Study of KM-023 in Healthy Volunteers and Patients With Olmsted Syndrome.

This study is looking at a new medicine called KM-023. It aims to understand how safe it is, how the body uses and gets rid of it, and what effects it has. The study will happen in two main parts. First, healthy volunteers will take KM-023 to check its safety. Then, patients with Olmsted Syndrome will receive the medicine to see if it helps their condition and how safe it is for them. The researchers will also check if the medicine reaches the skin. Some participants will receive KM-023, while others will get a placebo (a dummy medicine with no active ingredients). This trial is important for developing new treatments for Olmsted Syndrome.

At a glance

Status
Recruiting
Phase
PHASE1
Sponsor
Orvida Pharma (formerly Kamari Pharma)
Enrolment target
64
Start
08 Jul 2025
Estimated completion
21 Nov 2026

What is this study about?

This research study is about a new medicine called KM-023, which is being investigated for a skin condition called Olmsted Syndrome. The main goal of the study is to find out if KM-023 is safe for people to take and to understand how the body handles it. This includes looking at how the medicine is absorbed, what happens to it inside the body, and how the body gets rid of it. Researchers also want to see if KM-023 has any helpful effects or any unwanted side effects.

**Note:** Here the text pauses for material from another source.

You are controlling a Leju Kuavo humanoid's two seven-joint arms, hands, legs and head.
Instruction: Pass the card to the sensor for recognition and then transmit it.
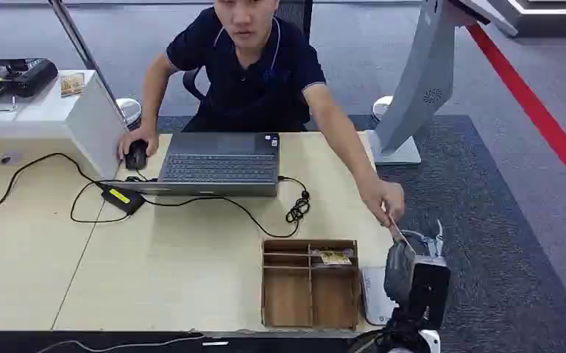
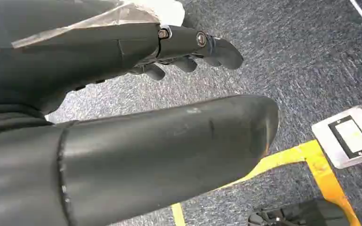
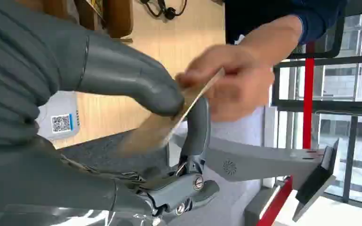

The study will happen in stages. First, healthy volunteers will take the medicine. This helps researchers understand the basic safety of KM-023 before it is given to patients who are unwell. Once they have this information, the study will move on to people with Olmsted Syndrome to see if the medicine can help their condition. The study will also specifically look at whether KM-023 reaches the different layers of the skin, which is important for a skin medicine.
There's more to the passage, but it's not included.